The competition would have been the first Winter X Games held in China. Shanghai has hosted many X Games in the summer, including a event last June.

As with an Alpine skiing World Cup event that was canceled Wednesday, the X Games were due to take place at a 2022 Olympic venue, Chongli’s Secret Garden ski report. The venue hosted a World Cup snowboard event in December.

READ: First Alpine World Cup in China canceled

Several of the most decorated X Games and Olympic athletes, including two-time Olympic snowboard slopestyle champion Jamie Anderson, were scheduled to compete in China.

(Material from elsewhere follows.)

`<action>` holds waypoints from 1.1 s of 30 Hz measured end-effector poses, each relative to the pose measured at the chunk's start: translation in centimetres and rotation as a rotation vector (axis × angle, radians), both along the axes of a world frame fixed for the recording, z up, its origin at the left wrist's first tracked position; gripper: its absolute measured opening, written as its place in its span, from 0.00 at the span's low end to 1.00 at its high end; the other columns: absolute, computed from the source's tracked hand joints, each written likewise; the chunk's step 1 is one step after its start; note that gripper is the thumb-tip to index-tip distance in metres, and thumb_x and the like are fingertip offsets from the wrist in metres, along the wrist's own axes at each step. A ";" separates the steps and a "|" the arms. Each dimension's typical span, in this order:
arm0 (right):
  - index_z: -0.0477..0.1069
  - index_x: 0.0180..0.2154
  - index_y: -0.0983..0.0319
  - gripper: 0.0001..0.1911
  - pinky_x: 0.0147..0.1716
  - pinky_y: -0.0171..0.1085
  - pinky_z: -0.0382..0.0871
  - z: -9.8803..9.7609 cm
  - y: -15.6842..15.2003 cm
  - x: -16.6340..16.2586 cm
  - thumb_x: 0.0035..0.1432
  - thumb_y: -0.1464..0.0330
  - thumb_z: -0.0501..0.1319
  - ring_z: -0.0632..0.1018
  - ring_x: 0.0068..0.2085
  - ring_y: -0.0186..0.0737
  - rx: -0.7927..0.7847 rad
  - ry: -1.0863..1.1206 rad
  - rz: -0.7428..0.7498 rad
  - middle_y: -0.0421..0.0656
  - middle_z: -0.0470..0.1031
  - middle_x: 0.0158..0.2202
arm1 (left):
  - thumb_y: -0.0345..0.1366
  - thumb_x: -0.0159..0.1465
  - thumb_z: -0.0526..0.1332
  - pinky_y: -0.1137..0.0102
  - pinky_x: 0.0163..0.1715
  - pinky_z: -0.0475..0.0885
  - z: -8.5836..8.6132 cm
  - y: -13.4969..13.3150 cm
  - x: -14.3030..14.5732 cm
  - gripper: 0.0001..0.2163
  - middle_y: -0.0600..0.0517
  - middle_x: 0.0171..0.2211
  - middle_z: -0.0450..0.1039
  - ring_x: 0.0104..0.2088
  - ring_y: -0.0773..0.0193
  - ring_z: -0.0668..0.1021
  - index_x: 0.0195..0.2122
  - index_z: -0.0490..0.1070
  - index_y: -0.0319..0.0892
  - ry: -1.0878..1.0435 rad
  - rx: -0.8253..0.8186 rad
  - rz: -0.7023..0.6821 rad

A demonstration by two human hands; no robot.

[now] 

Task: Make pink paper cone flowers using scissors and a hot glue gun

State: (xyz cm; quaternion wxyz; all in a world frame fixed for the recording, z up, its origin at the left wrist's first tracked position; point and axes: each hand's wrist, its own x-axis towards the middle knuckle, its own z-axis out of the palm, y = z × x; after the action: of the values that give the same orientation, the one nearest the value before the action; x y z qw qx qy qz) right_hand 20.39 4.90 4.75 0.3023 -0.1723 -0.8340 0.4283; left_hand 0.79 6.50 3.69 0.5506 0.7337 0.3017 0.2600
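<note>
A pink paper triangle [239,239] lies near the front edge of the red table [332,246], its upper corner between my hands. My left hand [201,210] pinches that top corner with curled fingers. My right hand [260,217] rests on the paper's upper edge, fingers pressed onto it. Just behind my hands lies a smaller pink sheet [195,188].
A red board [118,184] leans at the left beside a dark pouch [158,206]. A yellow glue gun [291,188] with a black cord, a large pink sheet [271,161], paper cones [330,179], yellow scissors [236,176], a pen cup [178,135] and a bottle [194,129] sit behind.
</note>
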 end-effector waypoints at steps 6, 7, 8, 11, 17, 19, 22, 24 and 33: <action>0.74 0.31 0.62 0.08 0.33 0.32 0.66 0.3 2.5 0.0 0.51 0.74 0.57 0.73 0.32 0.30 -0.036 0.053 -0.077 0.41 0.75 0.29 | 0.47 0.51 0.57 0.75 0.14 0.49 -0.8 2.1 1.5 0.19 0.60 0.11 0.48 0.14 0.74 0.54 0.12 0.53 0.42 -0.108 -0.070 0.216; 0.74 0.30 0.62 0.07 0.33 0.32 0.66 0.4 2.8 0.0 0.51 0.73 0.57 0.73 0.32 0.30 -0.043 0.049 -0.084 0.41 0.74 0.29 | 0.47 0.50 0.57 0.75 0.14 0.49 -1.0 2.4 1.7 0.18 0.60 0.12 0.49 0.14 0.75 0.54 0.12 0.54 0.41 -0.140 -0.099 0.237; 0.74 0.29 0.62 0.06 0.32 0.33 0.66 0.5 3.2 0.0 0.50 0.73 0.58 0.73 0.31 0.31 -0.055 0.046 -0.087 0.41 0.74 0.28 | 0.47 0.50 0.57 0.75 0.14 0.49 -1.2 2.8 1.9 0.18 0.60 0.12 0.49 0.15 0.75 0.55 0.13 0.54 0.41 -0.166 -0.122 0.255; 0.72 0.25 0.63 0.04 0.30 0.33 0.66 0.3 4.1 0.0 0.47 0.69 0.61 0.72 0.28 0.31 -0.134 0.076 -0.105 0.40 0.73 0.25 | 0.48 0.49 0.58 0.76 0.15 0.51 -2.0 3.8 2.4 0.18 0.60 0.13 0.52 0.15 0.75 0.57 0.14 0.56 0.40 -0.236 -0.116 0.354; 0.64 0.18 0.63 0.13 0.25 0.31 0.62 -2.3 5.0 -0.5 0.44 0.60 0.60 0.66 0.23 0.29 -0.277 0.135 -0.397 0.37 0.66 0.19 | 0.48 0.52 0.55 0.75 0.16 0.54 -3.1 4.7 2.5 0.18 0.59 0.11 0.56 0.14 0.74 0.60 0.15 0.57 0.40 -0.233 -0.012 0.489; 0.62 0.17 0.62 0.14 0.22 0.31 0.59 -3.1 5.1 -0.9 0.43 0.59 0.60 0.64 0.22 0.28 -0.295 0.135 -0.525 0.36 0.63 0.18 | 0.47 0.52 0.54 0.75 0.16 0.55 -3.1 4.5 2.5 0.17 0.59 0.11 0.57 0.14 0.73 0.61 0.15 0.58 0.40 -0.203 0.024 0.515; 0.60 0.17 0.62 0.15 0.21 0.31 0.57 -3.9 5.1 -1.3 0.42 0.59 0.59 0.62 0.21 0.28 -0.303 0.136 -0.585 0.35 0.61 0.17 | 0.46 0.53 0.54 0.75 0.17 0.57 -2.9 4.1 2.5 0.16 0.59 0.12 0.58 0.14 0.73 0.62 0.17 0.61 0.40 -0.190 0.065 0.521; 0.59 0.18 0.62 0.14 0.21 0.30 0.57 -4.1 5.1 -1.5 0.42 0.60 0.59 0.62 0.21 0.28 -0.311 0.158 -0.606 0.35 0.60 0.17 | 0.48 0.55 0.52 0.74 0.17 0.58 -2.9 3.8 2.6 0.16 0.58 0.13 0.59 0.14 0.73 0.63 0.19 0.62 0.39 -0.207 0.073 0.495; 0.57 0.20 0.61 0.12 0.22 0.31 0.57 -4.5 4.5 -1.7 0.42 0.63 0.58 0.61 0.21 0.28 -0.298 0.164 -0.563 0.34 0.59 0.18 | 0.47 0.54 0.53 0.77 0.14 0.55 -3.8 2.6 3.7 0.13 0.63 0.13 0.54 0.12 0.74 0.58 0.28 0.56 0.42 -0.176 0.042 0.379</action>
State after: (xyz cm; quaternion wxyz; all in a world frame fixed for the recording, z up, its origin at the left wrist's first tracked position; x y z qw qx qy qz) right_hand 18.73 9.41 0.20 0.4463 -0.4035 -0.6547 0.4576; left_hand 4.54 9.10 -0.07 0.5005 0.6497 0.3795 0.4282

The coronavirus outbreak has also affected qualifiers for the 2020 Olympics, with boxing and women’s soccer tournaments moved from Wuhan, the epicenter of the outbreak. Asia-Oceania boxing qualifiers will be held March 3-11 in Amman, Jordan, with coverage on the Olympic Channel. The women’s soccer qualifiers, including traditional power China and a strong Australian team, were originally moved to Nanjing but then moved to Sydney, Australia.

China’s team has arrived in Australia but is under quarantine, putting the start of the qualifiers in doubt.

Aspen hosted the biggest X Games competition of the winter last week. Another X Games is scheduled for March 7-8 in Norway.